In her opening chapter, Powerpaola quotes Chris Kraus: “We are only circumstances and interpretations.” But the idea that art is the process by which we grow to understand our pasts and ourselves becomes fraught in “The Mountain Bike,” and the final chapter, “Aurorita.” Throughout the memoir, leaving evolves from easy and friendly, to ambivalent, to brutally painful. In All My Bicycles it’s an act centered around Powerpaola, as if it’s disconnected from whoever is left behind. 

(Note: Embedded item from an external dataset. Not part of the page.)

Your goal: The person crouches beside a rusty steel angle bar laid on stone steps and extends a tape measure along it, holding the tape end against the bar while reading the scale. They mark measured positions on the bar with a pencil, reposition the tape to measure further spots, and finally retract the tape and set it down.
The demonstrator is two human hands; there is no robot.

In “The Mountain Bike,” however, we are finally privy to the pain of those who are left. In one of the most striking sets of pages in the book, Powerpaula and her friend both cry silently on opposite ends of a phone call. When she hangs up, her friend curls into a ball in her dark, solitary room. The light gray ink wash threatens to overtake the boundaries of her friend’s figure. As if shying away from the thought of all that pain, the next panel is an empty scene of the jungle. It’s the first time we see Powerpaula consider why she’s leaving, and who she’s leaving behind. 

Despite this questioning, “Aurorita,” a short chapter in which Powerpaula’s bike gets stolen fails to provide us the introspection that the previous chapter suggested might be coming. Her final line is a plea to her lover: “I can’t help thinking what it means when something disappears. I’m never gonna see it again. If you ever take off, please say: ‘Goodbye: I’m leaving, I wish you the best.’” It’s not an assurance that she herself will say goodbye, but perhaps it’s as close to admitting the pain her leaving can cause that Powerpaula is able to get.

Many good memoirs don’t have the clarity of a character arc that a novel or play might provide. Human lives don’t lend themselves to such a structured path. The vignette nature of All 

My Bicycles lends the book the feel of a short story collection rather than a single narrative, which makes the lack of linear progression an invitation to become a part of Powerpaula’s development. In drawing her stories she makes it clear she is in the middle of understanding herself. She remains an active participant in her narrative rather than a historian of it. All My Bicycles makes us privy to that process. We are actors in that interpretation as much as she is, as we examine ourselves and her over the course of the text. It’s an intimate invitation, deeply personal in its ugliness and beauty.

Powerpaola is the author of several comics, including the memoirs Virus Tropical #1-3 (Editorial Común, 2011), qp (La Silueta Ediciones, 2014), and the graphic novel Todo Va a Estar Bien (La Silueta Ediciones, 2015).